§ Your instructions
Skip the pictures and repeat each line of the data exactly.

--

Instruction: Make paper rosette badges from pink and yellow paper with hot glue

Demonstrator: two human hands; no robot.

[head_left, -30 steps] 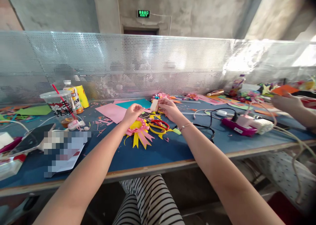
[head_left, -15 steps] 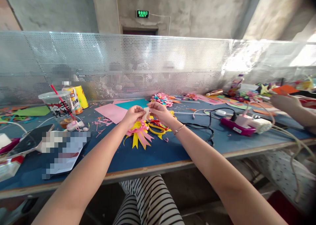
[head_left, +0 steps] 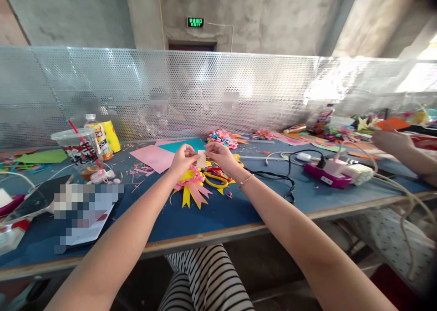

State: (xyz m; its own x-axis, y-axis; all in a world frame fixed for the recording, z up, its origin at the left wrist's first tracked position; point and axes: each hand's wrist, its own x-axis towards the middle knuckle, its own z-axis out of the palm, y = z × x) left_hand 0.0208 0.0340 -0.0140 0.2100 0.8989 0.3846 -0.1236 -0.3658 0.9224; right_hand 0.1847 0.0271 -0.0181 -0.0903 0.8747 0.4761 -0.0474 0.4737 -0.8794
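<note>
The left hand (head_left: 185,158) and right hand (head_left: 220,157) are close together, fingertips pinched on opposite sides of a small beige rectangular piece of paper (head_left: 201,159), which is held up above the blue worktop (head_left: 218,215). Just below it lies a pink-and-yellow paper rosette with notched ribbon tails (head_left: 195,190), partly covered by the left hand, and beside that a pair of red and yellow looped handles (head_left: 223,182) sits under the right hand. Behind the left hand a flat pale-pink paper sheet (head_left: 153,158) and a teal paper sheet (head_left: 180,145) overlap; behind the right stands a layered pink-and-blue paper flower (head_left: 223,139). Farther left are a clear printed plastic cup with a red straw (head_left: 77,152) and a plastic bottle with a yellow label (head_left: 103,142). To the right, a thin black cable (head_left: 273,173) snakes near the right forearm, with a magenta power strip (head_left: 327,178) beyond it, and another person's hand (head_left: 392,140) at the far side. A tall perforated metal screen (head_left: 191,97) bounds the back. Toward the wearer, a stretch of blue surface runs from the ribbon tails to the pale wooden front edge (head_left: 205,236), flanked by both forearms.
</note>
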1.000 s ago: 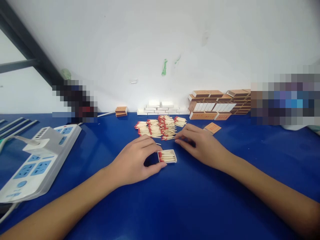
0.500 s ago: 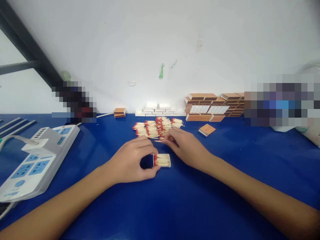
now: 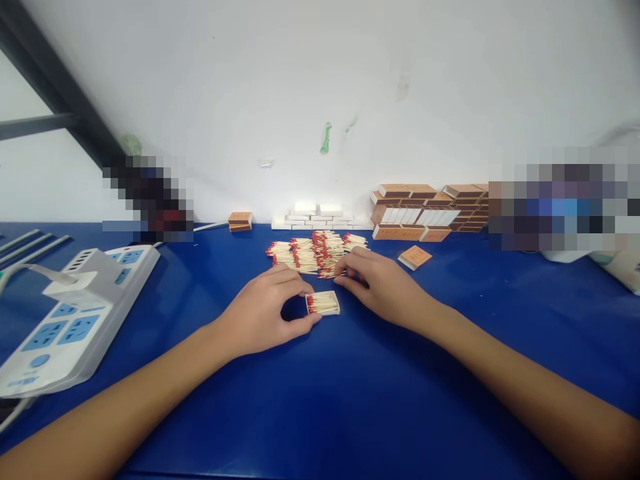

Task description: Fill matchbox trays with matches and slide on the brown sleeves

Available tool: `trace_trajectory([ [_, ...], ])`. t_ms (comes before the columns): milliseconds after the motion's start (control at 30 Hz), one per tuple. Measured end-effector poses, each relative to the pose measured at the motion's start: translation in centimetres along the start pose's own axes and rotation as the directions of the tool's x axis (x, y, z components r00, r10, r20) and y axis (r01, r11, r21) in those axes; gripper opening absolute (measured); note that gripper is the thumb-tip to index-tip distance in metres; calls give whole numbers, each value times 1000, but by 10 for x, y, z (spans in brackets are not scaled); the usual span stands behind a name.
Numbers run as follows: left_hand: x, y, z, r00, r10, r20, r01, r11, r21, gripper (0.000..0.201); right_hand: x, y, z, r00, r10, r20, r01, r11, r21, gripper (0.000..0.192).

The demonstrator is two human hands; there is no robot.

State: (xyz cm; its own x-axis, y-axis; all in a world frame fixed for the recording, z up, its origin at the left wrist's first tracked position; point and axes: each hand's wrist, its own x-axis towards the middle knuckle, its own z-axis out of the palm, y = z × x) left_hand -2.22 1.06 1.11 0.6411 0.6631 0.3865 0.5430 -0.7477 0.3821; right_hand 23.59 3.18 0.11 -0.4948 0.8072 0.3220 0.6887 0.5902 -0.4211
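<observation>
Blue tabletop [image 3: 350,400] fills the lower half of the frame, with a plain white wall [image 3: 300,80] behind it. Dead centre sits a small open matchbox tray [image 3: 323,303], full of matches with their red heads pointing to the left. The left hand [image 3: 265,313] comes in from the lower left and pinches the tray's left end, thumb on the near side and fingers curled over the far side, so it's closed around that end of the tray. The right hand [image 3: 383,287] reaches in from the lower right; its fingertips are drawn narrow and rest at the near edge of the loose match pile [image 3: 315,253], just above the tray. Can't really tell whether it has a match pinched or not.

Further back along the wall, middle of the frame, there's a low row of white inner trays [image 3: 315,217], and to the right of that a stack of orange-brown matchbox sleeves [image 3: 425,210]. One sleeve [image 3: 415,257] lies by itself just right of the right hand, and a pair of closed boxes [image 3: 241,221] sits left of the white trays. Over at the left edge is a big white power strip [image 3: 65,320] with blue sockets.
</observation>
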Motion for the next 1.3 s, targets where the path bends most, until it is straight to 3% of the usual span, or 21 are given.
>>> trace_trajectory([
  [400,0,1,0,1000,-2,-1,2,1000,-4,20,5,8,9,999,36,7,-36,999,-23,8],
  [900,0,0,0,1000,-20,8,20,1000,12,21,4,10,-2,991,71,113,-61,994,-90,10],
  [1100,1,0,0,999,-32,-3,32,999,23,21,-5,-5,-22,1000,-5,27,7,996,-92,11],
  [1300,0,2,1,1000,-21,1,21,1000,5,22,-16,-28,-12,985,-70,157,79,995,-53,8],
])
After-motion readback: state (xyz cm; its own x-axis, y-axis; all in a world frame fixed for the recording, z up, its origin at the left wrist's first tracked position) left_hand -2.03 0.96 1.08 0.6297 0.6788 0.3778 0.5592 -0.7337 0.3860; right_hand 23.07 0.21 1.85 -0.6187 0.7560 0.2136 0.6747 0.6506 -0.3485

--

§ Completed exercise
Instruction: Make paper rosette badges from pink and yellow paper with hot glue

Demonstrator: two human hands; no robot.

[head_left, -30 steps] 
[head_left, -15 steps] 
[head_left, +0 steps] 

State: (xyz m; its own x-axis, y-axis; all in a world frame fixed for the recording, z up, its origin at the left wrist's first tracked position; point and axes: each hand's wrist, its own x-axis towards the middle knuckle, its own z-axis out of the palm, y = z × x) left_hand 0.0208 0.0340 -0.0140 0.2100 0.8989 0.3846 -0.1236 -0.3658 0.9224; right_hand 0.1847 0.0271 -0.0181 -0.0903 0.8747 0.4761 -0.0474 0.4737 -0.8794
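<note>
The left hand (head_left: 185,158) and right hand (head_left: 220,157) are close together, fingertips pinched on opposite sides of a small beige rectangular piece of paper (head_left: 201,159), which is held up above the blue worktop (head_left: 218,215). Just below it lies a pink-and-yellow paper rosette with notched ribbon tails (head_left: 195,190), partly covered by the left hand, and beside that a pair of red and yellow looped handles (head_left: 223,182) sits under the right hand. Behind the left hand a flat pale-pink paper sheet (head_left: 153,158) and a teal paper sheet (head_left: 180,145) overlap; behind the right stands a layered pink-and-blue paper flower (head_left: 223,139). Farther left are a clear printed plastic cup with a red straw (head_left: 77,152) and a plastic bottle with a yellow label (head_left: 103,142). To the right, a thin black cable (head_left: 273,173) snakes near the right forearm, with a magenta power strip (head_left: 327,178) beyond it, and another person's hand (head_left: 392,140) at the far side. A tall perforated metal screen (head_left: 191,97) bounds the back. Toward the wearer, a stretch of blue surface runs from the ribbon tails to the pale wooden front edge (head_left: 205,236), flanked by both forearms.
</note>
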1.000 s ago: 
0.500 s ago: 
now: 

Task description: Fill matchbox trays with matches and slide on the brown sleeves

Available tool: `trace_trajectory([ [_, ...], ])`. t_ms (comes before the columns): milliseconds after the motion's start (control at 30 Hz), one per tuple. Measured end-effector poses, each relative to the pose measured at the motion's start: translation in centimetres along the start pose's own axes and rotation as the directions of the tool's x axis (x, y, z components r00, r10, r20) and y axis (r01, r11, r21) in those axes; gripper opening absolute (measured); note that gripper is the thumb-tip to index-tip distance in metres; calls give whole numbers, each value times 1000, but by 10 for x, y, z (spans in brackets are not scaled); the usual span stands behind a name.
Numbers run as follows: left_hand: x, y, z, r00, r10, r20, r01, r11, r21, gripper (0.000..0.201); right_hand: x, y, z, r00, r10, r20, r01, r11, r21, gripper (0.000..0.192).

The demonstrator is two human hands; there is no robot.

State: (xyz cm; its own x-axis, y-axis; all in a world frame fixed for the recording, z up, its origin at the left wrist's first tracked position; point and axes: each hand's wrist, its own x-axis towards the middle knuckle, its own z-axis out of the palm, y = z × x) left_hand -2.22 1.06 1.11 0.6411 0.6631 0.3865 0.5430 -0.7477 0.3821; right_hand 23.59 3.18 0.11 -0.4948 0.8072 0.3220 0.6887 0.5902 -0.4211
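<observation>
Blue tabletop [image 3: 350,400] fills the lower half of the frame, with a plain white wall [image 3: 300,80] behind it. Dead centre sits a small open matchbox tray [image 3: 323,303], full of matches with their red heads pointing to the left. The left hand [image 3: 265,313] comes in from the lower left and pinches the tray's left end, thumb on the near side and fingers curled over the far side, so it's closed around that end of the tray. The right hand [image 3: 383,287] reaches in from the lower right; its fingertips are drawn narrow and rest at the near edge of the loose match pile [image 3: 315,253], just above the tray. Can't really tell whether it has a match pinched or not.

Further back along the wall, middle of the frame, there's a low row of white inner trays [image 3: 315,217], and to the right of that a stack of orange-brown matchbox sleeves [image 3: 425,210]. One sleeve [image 3: 415,257] lies by itself just right of the right hand, and a pair of closed boxes [image 3: 241,221] sits left of the white trays. Over at the left edge is a big white power strip [image 3: 65,320] with blue sockets.
</observation>
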Motion for the next 1.3 s, targets where the path bends most, until it is straight to 3% of the usual span, or 21 are given.
>>> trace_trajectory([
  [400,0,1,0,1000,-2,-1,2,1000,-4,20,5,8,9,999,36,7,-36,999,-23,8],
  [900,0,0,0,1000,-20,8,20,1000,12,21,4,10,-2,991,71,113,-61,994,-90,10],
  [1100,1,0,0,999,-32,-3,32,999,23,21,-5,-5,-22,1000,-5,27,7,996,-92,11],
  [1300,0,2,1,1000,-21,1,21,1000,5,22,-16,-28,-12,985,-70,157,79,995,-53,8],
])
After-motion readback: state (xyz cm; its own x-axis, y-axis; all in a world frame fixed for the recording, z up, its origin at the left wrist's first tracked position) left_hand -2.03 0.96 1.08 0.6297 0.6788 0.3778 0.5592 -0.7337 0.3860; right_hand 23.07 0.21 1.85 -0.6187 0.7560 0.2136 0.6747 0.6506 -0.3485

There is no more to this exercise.